Behind the scenes, the system draws on multiple large language models depending on the context — a flexible, privacy-conscious architecture that Shahar said was shaped by Selberg’s experience. This multi-model approach is also key to ensuring accuracy and preventing the AI from hallucinating or otherwise teaching incorrect information.
Selberg has “been working in AI since before it was cool,” with a “deep understanding of what problems AI can and can’t solve, and how to think about the shifting landscape,” Shahar said.
Delivered as a web-based application, Wild Zebra’s AI tutor starts by assessing each student’s skills, a process enhanced through a key partnership with the Educational Records Bureau (ERB), an investor in the company.
Access to ERB’s anonymized student trajectory data helps the AI understand where a student is on their learning journey. From there, the AI guides students through conversations designed to promote reasoning rather than simply providing answers.
As students engage, the system adapts dynamically — adjusting its pace and pulling in relevant examples based on each student’s preferences and interests.

Teachers remain part of the loop through a dashboard that tracks student progress and flags areas where additional support may be needed. In that way, it’s designed to solve what Shahar calls one of their biggest challenges: tailoring the learning experience to individual students.

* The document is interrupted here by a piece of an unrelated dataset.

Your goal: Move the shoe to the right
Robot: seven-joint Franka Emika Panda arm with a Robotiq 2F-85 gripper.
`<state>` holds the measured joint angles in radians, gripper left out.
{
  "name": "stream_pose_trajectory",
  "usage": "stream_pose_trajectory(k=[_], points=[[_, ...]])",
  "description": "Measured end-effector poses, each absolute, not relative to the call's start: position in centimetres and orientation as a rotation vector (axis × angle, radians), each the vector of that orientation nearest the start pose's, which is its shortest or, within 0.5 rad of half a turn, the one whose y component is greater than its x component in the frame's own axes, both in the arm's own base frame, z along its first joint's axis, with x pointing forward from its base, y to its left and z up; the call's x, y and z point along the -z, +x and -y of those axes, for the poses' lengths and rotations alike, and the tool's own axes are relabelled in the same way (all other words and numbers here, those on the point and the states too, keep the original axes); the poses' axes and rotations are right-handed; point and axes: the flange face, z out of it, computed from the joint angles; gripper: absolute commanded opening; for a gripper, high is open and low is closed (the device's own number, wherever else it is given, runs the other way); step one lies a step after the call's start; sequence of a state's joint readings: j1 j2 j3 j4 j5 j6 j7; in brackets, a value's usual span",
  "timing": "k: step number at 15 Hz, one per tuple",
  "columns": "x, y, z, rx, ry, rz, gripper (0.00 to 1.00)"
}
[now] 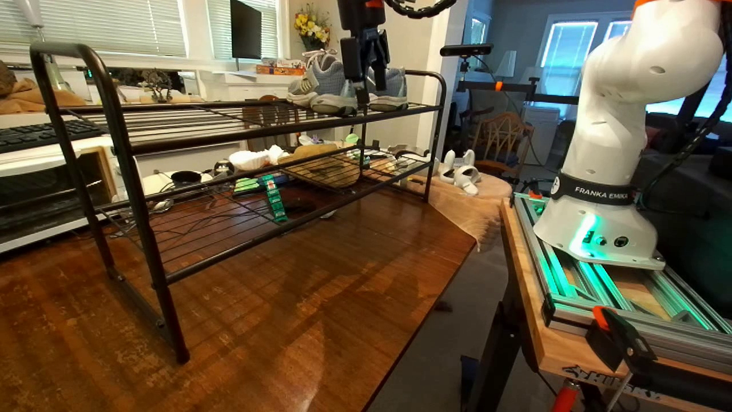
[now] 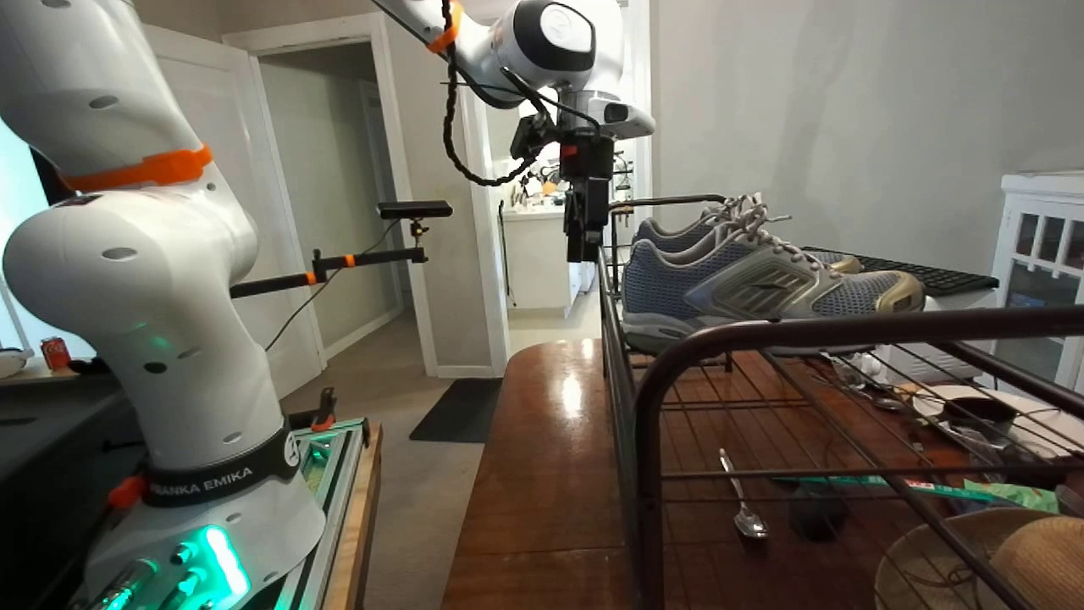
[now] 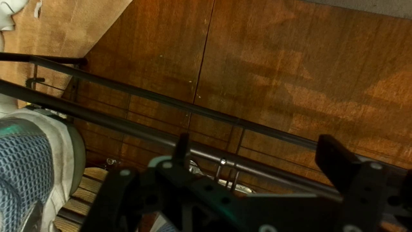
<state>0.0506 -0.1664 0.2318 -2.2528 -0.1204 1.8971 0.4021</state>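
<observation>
Hanging tip-down from the arm [image 1: 612, 126], the pincer [image 3: 255, 138] is positioned close to two matching grey-blue sneakers [image 2: 762, 288]. Condition of the pincer: jaws spread wide, as the wrist view shows. In an exterior view a visible gap separates it from both heels [image 2: 645, 288]. Whether its fingertips stand directly over the long rail [image 3: 206, 153] on the arm's side, or just outside it, cannot be determined.

Position of the task item: the sneakers stand upright on paler soles, side by side on top of the dark metal rack [image 1: 150, 246], toward one of its ends, toes pointing away from the arm's base. Which of the two the task means cannot be told. In the wrist view one sneaker takes up the lower left side, blue mesh and pale sole visible.

The rack is set on a brown wooden desk [image 1: 343, 297]. Through its upper wires a spoon [image 2: 750, 523] and a straw hat [image 2: 1046, 559] are seen below. A green packet strip [image 1: 273, 197] lies low in the rack; whether on the wires or beneath them is unclear. A black keyboard [image 1: 48, 134] rests on a white appliance [image 1: 51, 157] near the rack.
</observation>
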Motion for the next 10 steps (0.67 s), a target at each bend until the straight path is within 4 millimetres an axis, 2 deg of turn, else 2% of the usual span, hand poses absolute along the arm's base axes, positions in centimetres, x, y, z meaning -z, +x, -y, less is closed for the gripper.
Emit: stream_pose_trajectory(k=[6, 10], points=[[-43.5, 47.7, -9.7, -0.04, -3.279, -0.441, 1.0], [-44.4, 48.7, -9.0, 0.076, -3.234, -0.514, 1.0]])
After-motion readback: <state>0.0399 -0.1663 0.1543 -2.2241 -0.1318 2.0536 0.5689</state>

He envisions the Wild Zebra AI as a virtual “learning specialist sitting with each and every student.” This specialist can identify whether a student is bored and needs a greater challenge or has a learning gap that needs to be filled. Those insights are then reported to the teacher’s dashboard, allowing them to provide targeted small-group support where it’s needed most.
Shahar said the startup is a watershed moment in his own journey, as well.
“It does feel like everything I’ve worked on in my life has led to this point — building companies, working in education, being a student myself,” he said. “I don’t know if a lot of people get that visceral feeling, but I’m getting it right now, and it’s awesome.”